A delegada foi eleita com 2.301 votos e estava, até então, como primeira suplente da Federação Brasil da Esperança (PT, PCdoB e PV). A recontagem foi presidida pela juíza eleitoral Janine Ferraz na manhã de hoje.
Veja:
Entenda o caso
Em 27 de junho de 2025, o TRE-BA recebeu uma Ação de Investigação Judicial Eleitoral contra o vereador Natan (Avante), por suspeita de uso de candidaturas laranjas. O Partido Verde de Conquista pediu que o caso fosse investigado e, se comprovado, que os votos fossem anulados e o mandato cassado. O processo seguiu em andamento e no dia 14 de julho de 2025, veio a decisão.
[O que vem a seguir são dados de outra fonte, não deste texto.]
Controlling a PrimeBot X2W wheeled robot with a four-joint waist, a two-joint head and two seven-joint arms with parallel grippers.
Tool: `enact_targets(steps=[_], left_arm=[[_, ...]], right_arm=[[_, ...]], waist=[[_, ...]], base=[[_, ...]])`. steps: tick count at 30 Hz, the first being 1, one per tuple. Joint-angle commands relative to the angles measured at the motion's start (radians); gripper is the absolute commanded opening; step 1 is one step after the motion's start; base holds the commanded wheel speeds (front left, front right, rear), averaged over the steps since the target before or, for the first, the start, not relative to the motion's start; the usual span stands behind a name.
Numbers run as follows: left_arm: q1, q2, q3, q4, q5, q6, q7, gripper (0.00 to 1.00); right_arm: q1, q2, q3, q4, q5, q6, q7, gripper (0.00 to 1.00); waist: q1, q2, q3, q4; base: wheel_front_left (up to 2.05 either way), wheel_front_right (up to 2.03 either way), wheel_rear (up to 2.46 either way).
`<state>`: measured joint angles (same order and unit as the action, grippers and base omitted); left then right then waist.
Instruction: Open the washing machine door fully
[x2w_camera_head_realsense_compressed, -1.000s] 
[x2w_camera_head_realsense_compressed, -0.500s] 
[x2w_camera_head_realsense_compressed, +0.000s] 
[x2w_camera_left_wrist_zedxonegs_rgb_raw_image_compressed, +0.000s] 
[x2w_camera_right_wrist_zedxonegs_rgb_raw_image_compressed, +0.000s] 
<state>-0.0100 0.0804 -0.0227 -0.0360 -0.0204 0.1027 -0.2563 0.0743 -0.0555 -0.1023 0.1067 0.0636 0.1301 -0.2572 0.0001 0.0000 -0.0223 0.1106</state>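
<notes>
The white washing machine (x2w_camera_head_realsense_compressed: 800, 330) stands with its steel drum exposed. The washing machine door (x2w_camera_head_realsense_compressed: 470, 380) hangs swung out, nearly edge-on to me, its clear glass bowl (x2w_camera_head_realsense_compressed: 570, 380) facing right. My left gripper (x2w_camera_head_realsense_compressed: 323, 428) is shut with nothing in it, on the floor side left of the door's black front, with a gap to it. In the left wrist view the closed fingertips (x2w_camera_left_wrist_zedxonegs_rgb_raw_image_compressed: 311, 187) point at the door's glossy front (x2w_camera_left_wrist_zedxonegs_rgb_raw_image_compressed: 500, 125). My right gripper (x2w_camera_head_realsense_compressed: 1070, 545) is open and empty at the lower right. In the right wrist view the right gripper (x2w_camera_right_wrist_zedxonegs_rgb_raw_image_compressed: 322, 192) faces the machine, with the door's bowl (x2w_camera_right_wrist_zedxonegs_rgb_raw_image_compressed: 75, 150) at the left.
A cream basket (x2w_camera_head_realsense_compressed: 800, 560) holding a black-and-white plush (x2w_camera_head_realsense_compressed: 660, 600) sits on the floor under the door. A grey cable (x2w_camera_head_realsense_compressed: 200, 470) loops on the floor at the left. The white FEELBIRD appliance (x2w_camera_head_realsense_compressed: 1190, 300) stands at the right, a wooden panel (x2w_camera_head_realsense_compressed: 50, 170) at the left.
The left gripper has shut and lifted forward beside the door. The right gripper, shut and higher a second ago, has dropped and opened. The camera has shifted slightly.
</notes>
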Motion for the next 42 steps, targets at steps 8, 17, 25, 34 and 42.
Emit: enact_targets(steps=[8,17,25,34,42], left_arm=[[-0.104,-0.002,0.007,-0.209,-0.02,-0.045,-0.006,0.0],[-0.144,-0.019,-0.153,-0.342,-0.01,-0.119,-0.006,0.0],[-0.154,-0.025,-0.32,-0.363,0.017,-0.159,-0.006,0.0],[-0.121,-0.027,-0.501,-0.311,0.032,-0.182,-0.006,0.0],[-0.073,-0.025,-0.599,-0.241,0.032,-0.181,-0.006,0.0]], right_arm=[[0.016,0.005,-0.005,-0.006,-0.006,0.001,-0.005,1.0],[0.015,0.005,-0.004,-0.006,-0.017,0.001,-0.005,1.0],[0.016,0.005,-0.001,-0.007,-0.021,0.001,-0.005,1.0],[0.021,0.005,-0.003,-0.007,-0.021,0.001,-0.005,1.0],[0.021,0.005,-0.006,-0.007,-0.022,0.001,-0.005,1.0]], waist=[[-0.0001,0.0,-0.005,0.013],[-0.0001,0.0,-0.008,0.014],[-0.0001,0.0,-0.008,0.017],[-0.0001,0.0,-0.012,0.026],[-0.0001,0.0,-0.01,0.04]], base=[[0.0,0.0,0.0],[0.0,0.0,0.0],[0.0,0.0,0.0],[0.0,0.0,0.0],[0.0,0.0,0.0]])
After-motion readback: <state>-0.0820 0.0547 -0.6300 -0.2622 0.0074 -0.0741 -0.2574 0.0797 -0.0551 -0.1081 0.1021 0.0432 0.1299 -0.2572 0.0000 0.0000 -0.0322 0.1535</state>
No caso em questão, o Tribunal Regional Eleitoral da Bahia confirmou que candidata teria sido usada como “candidata laranja” pelo partido AVANTE nas eleições de 2024. A manobra tinha como único objetivo cumprir a cota mínima de 30% de mulheres candidatas, prevista por lei.
A candidata G.T.S. , teve apenas 1 voto — e não votou nem nela mesma. Sua campanha foi inexistente: não houve atos de campanha, divulgação, movimentação financeira ou sequer redes sociais cadastradas para ela. De acordo com o processo, que nosso blog teve acesso, o próprio presidente do AVANTE admitiu não lembrar da candidata em nenhum ato político.
Mesmo sem uma intenção explícita de fraudar, a Justiça entendeu que essa estratégia descaracteriza o propósito da lei, que é garantir participação real das mulheres na política.
Os recorrentes, incluindo a candidata e o partido AVANTE, argumentaram que o resultado de suas campanhas foi devido ao descompromisso do partido. Eles alegaram que a agremiação partidária abandonou os candidatos durante a campanha, não cumprindo promessas de apoio político e não repassando recursos do fundo partidário a nenhum dos 26 candidatos em Vitória da Conquista. Muitos candidatos, incluindo homens, tiveram suas prestações de contas zeradas (19 dos 24), o que, para a defesa, demonstraria a realidade da falta de recursos e não um indício de fraude.